Here I run into a problem. While the dependency is relaxed I still get reduced performance, just not as badly reduced as before. The optimization report now says "Successive iterations launched every 2 cycles...". It then gives the following details over a hundred times: "Data dependency on variable, Largest Critical Path Contributor: 45%: Load Operation".

While this is much better than before, it's still a massive waste of processing time.
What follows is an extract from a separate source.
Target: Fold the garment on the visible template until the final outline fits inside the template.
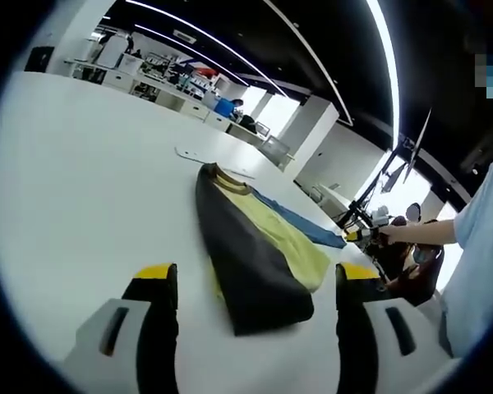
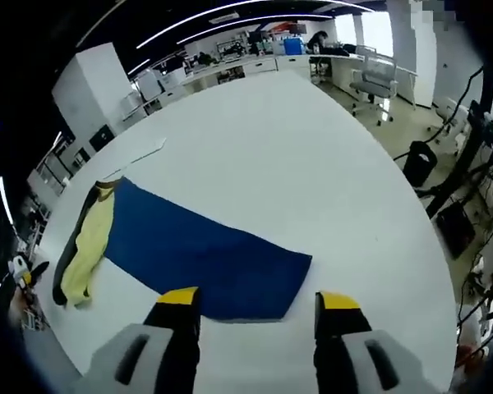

It doesn;t matter how high I set the constant MEM_DELAY, the issue remains.

Another working solution would be the following:


__kernel void in_streamer(__global const uint2* in, uint n) {
    bool end = false;
    
    for(uint i = 0; i != n; ++i) {
        uint2 value = in;
        if(!end) {
            write_channel_altera(chan, value);
        }
        
        
        if(value.s0 == END_MARKER) {
            end = true;
        }
    }
}

This works and both kernels are pipelined perfectly. The problem is, that the input array is read to the very end, the values are only discarded after the end marker.

Has anyone encountered a similar issue? I'd be very interested in where the delay comes from.

Altera_Forum · ‎03-17-2016

One thing I found so far is that in version 15.1 of the compiler (has been out for a while), the loop iterations in producer are launched every 4 cycles, with Load still being major part of critical path. With 15.0, I'm seeing 164 cycles just like you are.

The code has to wait for load to complete to know if write_channel_altera() should be done during the next iteration -- so that's your loop-carried dependency. This delay is <delay of load> + <delay of integer comparison to END_MARKER>. In 15.1, the expected delay of the simple load has changed, hence the drop in number of cycles between iterations from 164 to 4.

I'm not sure how to relax this below 2 (as you already found).

Altera_Forum · ‎03-18-2016

--- Quote Start ---

The code has to wait for load to complete to know if write_channel_altera() should be done during the next iteration -- so that's your loop-carried dependency.

--- Quote End ---

But isn't that the case as well in the third code sample I gave. I don't get any timing issues there. Furthermore: when I comment out that part of the code as follows, the problem persists:


//if(endmarker_reached) {
    write_channel_altera(chan, value);
 //}

As for the 15.1 compiler: Unfortunately I don't have a board support package for that yet.